We stayed at Meadow Lake on our first trip to Glacier back in 2005 (our first Amtrak sleeping car adventure, to boot!). We rented a car from Hertz, but we didn't know any better, so we got off at West Glacier. Someone from Hertz was waiting for us, and let us know that Whitefish might be a better option next time. We've been back twice since, always to Whitefish. I just wish Hertz would give unlimited miles! It's so hard to stay under the limit, especially since we want to drive Going to the Sun Road as many times as we can!

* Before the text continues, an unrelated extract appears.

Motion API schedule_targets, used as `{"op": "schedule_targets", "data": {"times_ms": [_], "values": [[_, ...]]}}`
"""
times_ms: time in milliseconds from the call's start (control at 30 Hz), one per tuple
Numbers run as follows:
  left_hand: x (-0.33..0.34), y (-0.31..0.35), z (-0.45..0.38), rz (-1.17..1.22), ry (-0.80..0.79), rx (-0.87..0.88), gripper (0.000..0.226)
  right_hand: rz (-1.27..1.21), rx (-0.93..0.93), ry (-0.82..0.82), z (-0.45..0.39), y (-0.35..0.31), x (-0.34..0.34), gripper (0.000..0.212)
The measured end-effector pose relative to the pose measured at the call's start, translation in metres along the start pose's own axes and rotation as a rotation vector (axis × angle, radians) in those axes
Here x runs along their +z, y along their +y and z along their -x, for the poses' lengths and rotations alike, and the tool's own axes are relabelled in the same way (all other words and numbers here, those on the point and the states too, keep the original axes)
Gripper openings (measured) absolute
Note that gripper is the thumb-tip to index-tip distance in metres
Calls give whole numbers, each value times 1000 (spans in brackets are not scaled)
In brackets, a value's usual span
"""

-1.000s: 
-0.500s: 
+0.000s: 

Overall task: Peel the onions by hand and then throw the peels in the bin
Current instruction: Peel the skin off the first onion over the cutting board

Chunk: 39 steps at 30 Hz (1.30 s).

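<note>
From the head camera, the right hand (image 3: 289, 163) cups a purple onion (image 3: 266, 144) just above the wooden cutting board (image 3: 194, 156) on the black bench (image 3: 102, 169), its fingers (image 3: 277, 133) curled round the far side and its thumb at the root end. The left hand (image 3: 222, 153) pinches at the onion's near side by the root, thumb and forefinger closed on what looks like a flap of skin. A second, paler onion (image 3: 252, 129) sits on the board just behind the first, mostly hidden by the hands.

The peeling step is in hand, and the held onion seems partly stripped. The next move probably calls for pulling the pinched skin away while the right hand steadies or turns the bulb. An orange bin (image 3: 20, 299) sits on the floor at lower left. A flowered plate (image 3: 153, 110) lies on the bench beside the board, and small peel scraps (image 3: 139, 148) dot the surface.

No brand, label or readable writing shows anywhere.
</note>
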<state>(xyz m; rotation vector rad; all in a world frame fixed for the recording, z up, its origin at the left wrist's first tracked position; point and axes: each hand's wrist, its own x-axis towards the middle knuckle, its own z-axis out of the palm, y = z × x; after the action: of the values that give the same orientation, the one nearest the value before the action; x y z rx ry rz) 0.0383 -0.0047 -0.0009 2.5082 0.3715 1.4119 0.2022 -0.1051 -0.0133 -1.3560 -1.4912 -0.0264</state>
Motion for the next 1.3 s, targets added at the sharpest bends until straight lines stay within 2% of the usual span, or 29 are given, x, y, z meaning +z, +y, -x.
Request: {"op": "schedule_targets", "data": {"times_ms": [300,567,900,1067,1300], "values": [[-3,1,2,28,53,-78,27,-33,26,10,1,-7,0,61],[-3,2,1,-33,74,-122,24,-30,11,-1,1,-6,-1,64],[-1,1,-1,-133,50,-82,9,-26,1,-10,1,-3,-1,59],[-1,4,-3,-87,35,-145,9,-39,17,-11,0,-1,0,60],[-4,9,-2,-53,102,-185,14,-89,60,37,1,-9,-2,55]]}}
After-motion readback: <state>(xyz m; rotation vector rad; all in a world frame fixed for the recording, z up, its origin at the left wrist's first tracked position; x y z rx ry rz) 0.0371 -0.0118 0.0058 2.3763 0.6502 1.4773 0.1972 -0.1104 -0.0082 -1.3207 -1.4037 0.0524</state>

This time we're staying at the Grouse Mountain Lodge in Whitefish, and picking up our Hertz at WFH as usual. I can't wait!


----------



## Meat Puppet (Feb 13, 2016)

MadManMoon said:


> tomfuller said:
> 
> 
> > MadManMoon Re: Last Hurrah 2 - My wife and I spent our 30th anniversary at the Meadow Lake Resort in Columbia Falls, MT. We were picked up by their van from the WFH station.
> ...


If you take the 10 mile cab ride to the glacier airport you can rent an unlimited miles car from avis for about half of the price of the hertz at amtrak station.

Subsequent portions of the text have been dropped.